Despite the promising benefits of PA as described above, older adults are the least physically active age group, especially when they suffer from chronic illnesses [29, 30]. Fatigue and pain are examples of PA-related barriers experienced by OACI that may result in these low levels of PA [6, 29]. Increasing PA in general, especially through MVPA, is often difficult, and is sometimes accompanied by risks of injury and deterioration as a result of physical complications. Furthermore, increasing LPA is probably easier and safer for older adults. Therefore, it would be justified to determine which intensities of PA are associated with CF. Taking into account the fact that LPA (light housework, slow walking) is the dominant type of PA in older adults, especially in those who suffer from chronic illnesses, and that few of these older adults participate in meaningful amounts of MVPA, it is crucial to know how change in both LPA and MVPA are related to change in CF.
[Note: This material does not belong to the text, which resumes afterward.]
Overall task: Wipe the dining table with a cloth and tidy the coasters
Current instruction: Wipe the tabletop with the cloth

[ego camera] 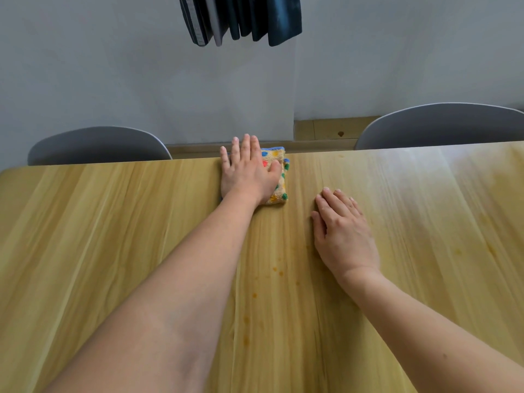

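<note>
A person leaned over a light wooden dining table [113, 222], both bare forearms stretched out across its top. The left hand [248, 171] lay flat, fingers straight and slightly spread, pressing a folded cloth [279, 177] against the far edge of the table; the fingertips reached just past that edge, and the thumb lay across the cloth's top. The cloth, yellow with blue, red and green spots, showed only along the right side of the hand. The left arm ran nearly straight from the lower left corner to the cloth. The right hand [344, 234] rested palm down on the bare wood, near the cloth but apart from it, fingers straight and close together, holding nothing. Small orange-brown spots [279, 272] marked the wood between the two forearms. Two grey chair backs [99, 146] stood behind the table's far edge, against a pale wall. Dark fabric [255, 18] hung down from above.
</note>
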### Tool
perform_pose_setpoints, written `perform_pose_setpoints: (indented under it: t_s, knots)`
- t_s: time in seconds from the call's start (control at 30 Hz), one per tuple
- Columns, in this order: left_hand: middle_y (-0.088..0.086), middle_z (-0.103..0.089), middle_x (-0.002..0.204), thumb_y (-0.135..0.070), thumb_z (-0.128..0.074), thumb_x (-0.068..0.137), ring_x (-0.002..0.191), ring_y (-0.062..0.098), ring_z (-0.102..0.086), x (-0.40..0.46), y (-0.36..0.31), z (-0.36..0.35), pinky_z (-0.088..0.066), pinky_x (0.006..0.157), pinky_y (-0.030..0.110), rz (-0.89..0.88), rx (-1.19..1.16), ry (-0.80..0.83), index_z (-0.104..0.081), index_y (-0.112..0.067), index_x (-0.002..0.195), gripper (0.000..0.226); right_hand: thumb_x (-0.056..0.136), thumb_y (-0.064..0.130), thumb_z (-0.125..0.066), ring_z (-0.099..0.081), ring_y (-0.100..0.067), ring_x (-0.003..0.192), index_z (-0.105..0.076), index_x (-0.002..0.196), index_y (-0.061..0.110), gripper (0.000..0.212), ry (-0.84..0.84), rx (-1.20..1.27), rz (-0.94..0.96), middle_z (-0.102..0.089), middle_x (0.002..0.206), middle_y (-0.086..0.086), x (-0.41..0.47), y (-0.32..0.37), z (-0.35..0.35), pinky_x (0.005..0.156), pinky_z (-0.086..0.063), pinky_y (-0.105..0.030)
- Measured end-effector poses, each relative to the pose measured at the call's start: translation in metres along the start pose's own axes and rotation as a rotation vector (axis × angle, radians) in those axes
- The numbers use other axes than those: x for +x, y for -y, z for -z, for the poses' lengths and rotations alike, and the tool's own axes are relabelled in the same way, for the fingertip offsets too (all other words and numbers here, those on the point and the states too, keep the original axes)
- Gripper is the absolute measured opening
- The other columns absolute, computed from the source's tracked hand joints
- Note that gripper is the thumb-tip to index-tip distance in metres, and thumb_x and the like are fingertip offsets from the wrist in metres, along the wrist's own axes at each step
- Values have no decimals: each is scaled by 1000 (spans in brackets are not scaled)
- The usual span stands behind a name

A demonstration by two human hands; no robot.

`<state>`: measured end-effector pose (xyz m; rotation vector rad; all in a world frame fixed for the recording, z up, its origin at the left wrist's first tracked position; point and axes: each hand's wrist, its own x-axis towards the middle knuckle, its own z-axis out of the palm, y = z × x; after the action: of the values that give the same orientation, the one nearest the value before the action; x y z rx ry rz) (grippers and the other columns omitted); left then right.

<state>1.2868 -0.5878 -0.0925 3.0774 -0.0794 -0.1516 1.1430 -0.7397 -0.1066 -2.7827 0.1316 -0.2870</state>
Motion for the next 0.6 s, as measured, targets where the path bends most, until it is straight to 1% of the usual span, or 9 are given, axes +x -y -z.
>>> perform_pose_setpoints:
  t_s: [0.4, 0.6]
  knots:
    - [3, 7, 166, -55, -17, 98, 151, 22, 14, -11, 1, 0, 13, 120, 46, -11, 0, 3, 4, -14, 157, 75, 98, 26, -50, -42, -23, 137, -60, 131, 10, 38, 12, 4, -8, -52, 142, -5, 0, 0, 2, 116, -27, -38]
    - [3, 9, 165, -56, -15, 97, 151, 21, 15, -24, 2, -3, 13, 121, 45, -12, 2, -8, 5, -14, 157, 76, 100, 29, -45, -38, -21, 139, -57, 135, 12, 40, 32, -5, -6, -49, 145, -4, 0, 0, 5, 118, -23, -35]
In a previous study on the effects of a computer-tailored PA stimulating intervention for OACI, we found no intervention effects on CF both six and 12 months after baseline (Volders et al., under review). This was most likely caused by the very limited objectively measured intervention effects on PA in this population [31]. However, the intervention group showed significantly more increase in some self-reported PA activities.
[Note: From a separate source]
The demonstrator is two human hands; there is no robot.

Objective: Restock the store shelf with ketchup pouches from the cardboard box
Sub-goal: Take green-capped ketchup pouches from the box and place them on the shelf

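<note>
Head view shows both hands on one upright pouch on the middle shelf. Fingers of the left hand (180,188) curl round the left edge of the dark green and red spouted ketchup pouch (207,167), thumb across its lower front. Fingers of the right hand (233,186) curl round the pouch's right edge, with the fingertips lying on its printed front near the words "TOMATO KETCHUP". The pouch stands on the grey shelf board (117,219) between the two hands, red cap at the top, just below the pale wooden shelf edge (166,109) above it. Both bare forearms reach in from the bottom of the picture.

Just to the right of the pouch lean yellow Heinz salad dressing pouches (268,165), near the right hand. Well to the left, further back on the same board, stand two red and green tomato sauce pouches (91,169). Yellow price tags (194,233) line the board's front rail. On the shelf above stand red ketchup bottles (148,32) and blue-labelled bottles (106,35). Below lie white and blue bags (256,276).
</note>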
Despite the fact that our intervention had limited effects on PA behaviour and no effects on CF, it is relevant and scientifically valuable to investigate whether and how the change in PA, operationalized as MVPA as well as LPA, is related to a change in CF in OACI, independent of the intervention. Innovative and powerful for the current study is the objective measurement of PA by accelerometers, taking into account the limitations of self-reported PA. We hypothesize that participants who increased their PA (i.e. between baseline and six months follow-up, between six months follow-up and 12 months follow-up, and between baseline and 12 months follow-up), showed more progress on the CF tests than those who did not increase their PA. Furthermore, we hypothesize that associations between change in PA en change in CF are expected to be stronger when similar time periods are compared in comparison to different, non-parallel time periods, as potential associations can fade away over time. As different concepts of CF can respond differently to PA [13, 27], we analyse the associations between change in PA (LPA and MVPA) and CF for different concepts of CF. The selected concepts of CF are verbal memory, shifting, inhibition, and information processing because these concepts are known to deteriorate with age and can possibly improve with increased PA [10, 16, 32–35].